It was late 2018, and in Ethiopia the government was throwing a rock through one glass ceiling after another.
First, in mid-October, the country’s new reformist prime minister, Abiy Ahmed, announced that his cabinet would be 50 percent women – including his ministers of defense, trade, and transport.
“Our women ministers will disprove the old adage that women can’t lead,” he told the country’s parliament at the time. “This is to show respect to the women for all the contribution they have made to the country.”
A week later, that same parliament appointed a woman, Sahle-Work Zewde, to be the country’s president – a largely ceremonial position in Ethiopia – for the first time. And a week after that, Mr. Abiy announced another woman, Meaza Ashenafi, as the first female president of the country’s Supreme Court.
The moves were part of a wider set of reforms sweeping autocratic Ethiopia under Abiy, from the release of high-profile political prisoners to the reopening of diplomatic relations with neighboring Eritrea, a longtime enemy.
But the appointment of so many women to high-profile political posts raised an important question for many watching the country’s transition unfurl.
Was Ethiopia’s government becoming more gender balanced because its rulers really cared about women? Or did it, like many other one-party states, have more self-interested reasons for pursuing political gender equality?
Autocratic governments around the world, after all, often have a habit of absorbing powerful women into their fold so that they don’t become challengers, and of promoting gender balance as way to make themselves look modern and enlightened.
In many one-party states, indeed, promoting women is equal parts progressive and pragmatic.
Take nearby Rwanda.
The country for years has had a larger percentage of women elected to its parliament – currently more than 60 percent – than any other country in the world. And last year, its president Paul Kagame also named his first 50 percent female cabinet.
“A higher number of women in decision-making roles has led to a decrease in gender discrimination and gender-based crimes,” he explained.
True. But political gender equality has also brought other, less warm and fuzzy benefits for Rwanda’s government, says Yolande Bouka, a visiting assistant professor of international affairs and African studies at George Washington University.
“Despite the fact that Rwanda is a repressive police state, it’s often cited as a model of women’s political empowerment,” she says. “Gender has been a powerful way for Kagame to frame his government as progressive.”
Of course, Dr.

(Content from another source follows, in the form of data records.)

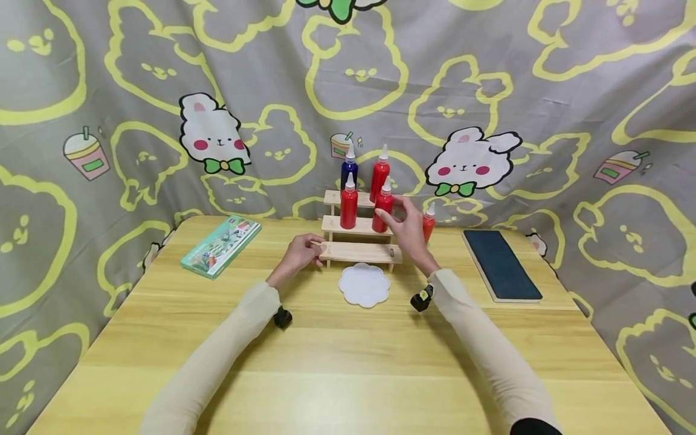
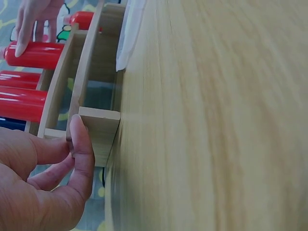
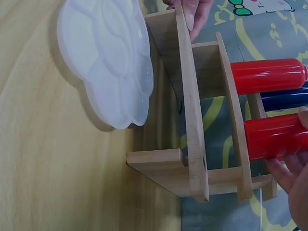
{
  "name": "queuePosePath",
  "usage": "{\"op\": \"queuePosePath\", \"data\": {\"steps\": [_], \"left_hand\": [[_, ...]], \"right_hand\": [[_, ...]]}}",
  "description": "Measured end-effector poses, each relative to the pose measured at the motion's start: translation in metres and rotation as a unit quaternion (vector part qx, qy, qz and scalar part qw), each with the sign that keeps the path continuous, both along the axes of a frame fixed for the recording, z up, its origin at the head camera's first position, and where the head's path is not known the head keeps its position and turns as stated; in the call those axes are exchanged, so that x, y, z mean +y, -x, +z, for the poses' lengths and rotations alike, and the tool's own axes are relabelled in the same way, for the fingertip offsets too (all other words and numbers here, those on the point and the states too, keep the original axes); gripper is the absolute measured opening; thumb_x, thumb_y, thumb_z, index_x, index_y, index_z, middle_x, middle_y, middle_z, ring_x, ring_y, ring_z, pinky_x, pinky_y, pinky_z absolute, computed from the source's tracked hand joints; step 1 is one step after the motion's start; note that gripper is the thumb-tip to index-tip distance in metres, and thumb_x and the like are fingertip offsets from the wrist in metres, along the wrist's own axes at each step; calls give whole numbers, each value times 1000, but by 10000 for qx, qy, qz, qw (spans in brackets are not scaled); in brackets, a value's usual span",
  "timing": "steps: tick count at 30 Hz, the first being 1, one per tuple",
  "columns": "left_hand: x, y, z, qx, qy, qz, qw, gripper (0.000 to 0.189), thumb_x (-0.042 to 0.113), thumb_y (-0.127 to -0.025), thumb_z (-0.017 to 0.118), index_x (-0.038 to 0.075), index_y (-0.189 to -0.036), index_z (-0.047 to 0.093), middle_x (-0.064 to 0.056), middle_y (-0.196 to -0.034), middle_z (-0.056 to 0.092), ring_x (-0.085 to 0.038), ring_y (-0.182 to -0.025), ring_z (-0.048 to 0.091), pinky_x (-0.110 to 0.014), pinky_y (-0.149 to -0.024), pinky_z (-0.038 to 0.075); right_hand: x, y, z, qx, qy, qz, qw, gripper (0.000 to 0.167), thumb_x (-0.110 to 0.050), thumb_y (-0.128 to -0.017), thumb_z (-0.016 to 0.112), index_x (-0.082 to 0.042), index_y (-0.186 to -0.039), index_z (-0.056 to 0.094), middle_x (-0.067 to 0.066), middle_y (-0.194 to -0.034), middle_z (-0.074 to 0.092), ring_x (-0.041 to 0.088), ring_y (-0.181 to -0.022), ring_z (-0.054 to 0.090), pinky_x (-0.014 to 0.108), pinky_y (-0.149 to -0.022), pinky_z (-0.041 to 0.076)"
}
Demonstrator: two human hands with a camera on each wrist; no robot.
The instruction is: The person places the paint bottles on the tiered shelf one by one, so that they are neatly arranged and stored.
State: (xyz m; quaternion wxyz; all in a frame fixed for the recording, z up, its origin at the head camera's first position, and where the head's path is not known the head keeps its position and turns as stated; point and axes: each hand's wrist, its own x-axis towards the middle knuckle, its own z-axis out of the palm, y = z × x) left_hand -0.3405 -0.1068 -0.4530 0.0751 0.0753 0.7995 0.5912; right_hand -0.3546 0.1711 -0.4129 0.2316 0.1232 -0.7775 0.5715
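A three-step wooden rack [image 1: 361, 252] stands at the back of the table. My left hand [image 1: 303, 249] pinches the left end of its lowest step between thumb and fingers, as the left wrist view shows closely. My right hand [image 1: 408, 226] holds a red squeeze bottle [image 1: 383, 211] with a white nozzle, upright at the right of the middle step. Beside it on that step is another red bottle [image 1: 348, 208]. On the top step stand a dark blue bottle [image 1: 349, 169] and a red bottle [image 1: 380, 178]. The lowest step carries nothing.
One more red bottle [image 1: 429, 223] stands behind my right hand. A white flower-shaped palette [image 1: 364, 285] lies before the rack. At the left is a green illustrated box [image 1: 220, 246], at the right a dark flat board [image 1: 501, 266]. A patterned curtain [image 1: 272, 72] hangs behind the table.
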Motion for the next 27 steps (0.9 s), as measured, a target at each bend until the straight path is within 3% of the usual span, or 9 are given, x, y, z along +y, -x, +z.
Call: {"op": "queuePosePath", "data": {"steps": [20,23,27], "left_hand": [[-2,1,3,-6,-61,-14,10000,29,1,-104,60,-10,-130,63,-8,-80,63,-13,-57,65,-28,-65,63],[-2,2,3,-23,-67,-64,10000,30,2,-104,60,-10,-131,63,-8,-79,61,-12,-57,66,-28,-65,64],[-2,2,3,-54,20,-63,10000,30,3,-104,61,-10,-131,63,-8,-79,63,-13,-57,66,-25,-62,61]], "right_hand": [[-1,6,1,-246,177,228,9993,53,-16,-96,79,-2,-142,58,21,-131,65,34,-126,63,46,-112,53],[0,1,9,-468,161,270,9984,56,-14,-96,78,-2,-146,56,24,-135,64,37,-128,61,49,-114,52],[4,-18,33,-683,152,491,9963,68,-8,-94,79,3,-153,47,27,-144,58,44,-134,56,54,-115,50]]}}
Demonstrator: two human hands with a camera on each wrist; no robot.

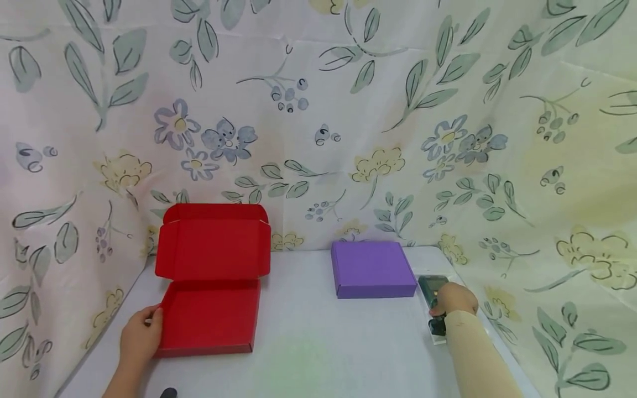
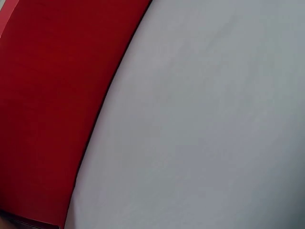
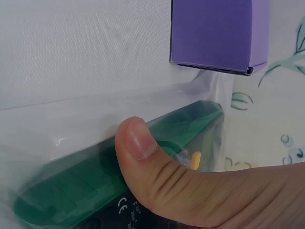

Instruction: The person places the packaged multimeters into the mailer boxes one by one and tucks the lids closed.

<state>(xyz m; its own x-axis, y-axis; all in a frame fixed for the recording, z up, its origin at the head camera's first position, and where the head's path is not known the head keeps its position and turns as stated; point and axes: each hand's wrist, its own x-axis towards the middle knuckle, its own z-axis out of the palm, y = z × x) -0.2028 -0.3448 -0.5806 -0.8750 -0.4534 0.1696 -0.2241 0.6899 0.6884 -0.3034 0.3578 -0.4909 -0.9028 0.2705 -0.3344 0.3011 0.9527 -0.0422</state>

Bouka notes, Rwanda has a very particular history when it comes to gender. More men than women died in its 1994 genocide, and as a result women stepped in during the aftermath to fill all kinds of leadership roles they had rarely occupied before.
But across the region, from Zimbabwe to Uganda to Cameroon, many other equally dictatorial governments have also pushed an aggressive agenda of political gender equality, enforcing high gender quotas in their parliaments and appointing women to high-level government posts.
Although the specific reasons countries do this vary, there are some common denominators, says Anne-Kathrin Kreft, an expert in gender and politics at the University of Gothenburg in Sweden, and coauthor of the recent academic journal article, “Authoritarian Institutions and Women’s Rights.”
Most repressive governments with high levels of gender equality are states with a single, all-powerful political party, she notes. And that party is often very interested in absorbing any possible competitors – including women’s groups and powerful female activists. Women can also be a large and loyal support base for a single-party government, so it’s often helpful to promote their interests to maintain stability and keep unrest at bay.
Plus, she says, stacking your government with women is a way to say to the outside world, look at us, we are modern and forward-thinking – but without the more difficult work of opening political space to opposition parties or allowing a free and critical media.
Still, she says, these moves are not without value for the women living in countries that enact them. In Rwanda, for instance, the female-majority Parliament has passed laws that strengthen punishments for domestic and sexual violence, and increased women’s ability to own and inherit land.
“Even saying that there are strategic reasons for increasing gender equality doesn’t mean it’s not still a good development,” says Ms. Kreft. “It often leads to women having more power in government, which can lead to more laws that help women. So this isn’t just window dressing – it has real and positive implications too.”
That brings us back to Ethiopia. A year ago, before Abiy came to power, such a strong interest in promoting women in government might have looked like little more than a cynical ploy to win over allies and donors, says Awol Allo, a lecturer in law at Keele University in England, expert in Ethiopian politics, and author of a recent opinion piece in Al Jazeera on women’s rights in Ethiopia.
But given Abiy’s broader agenda of opening up Ethiopian society, his appointment of women seems fairly earnest, he says.
“With many governments, there are reasons to look at those decisions to appoint women with great suspicion, but Ethiopia’s case is different because the changes we are seeing are not just in the areas of empowering women, they’re far broader and deeper,” Dr. Allo says. “Now is there likely some consideration of how the move will be viewed internationally? Yes. But when you look at things more broadly, it’s clear to me the commitment to gender equality comes from a genuine place.”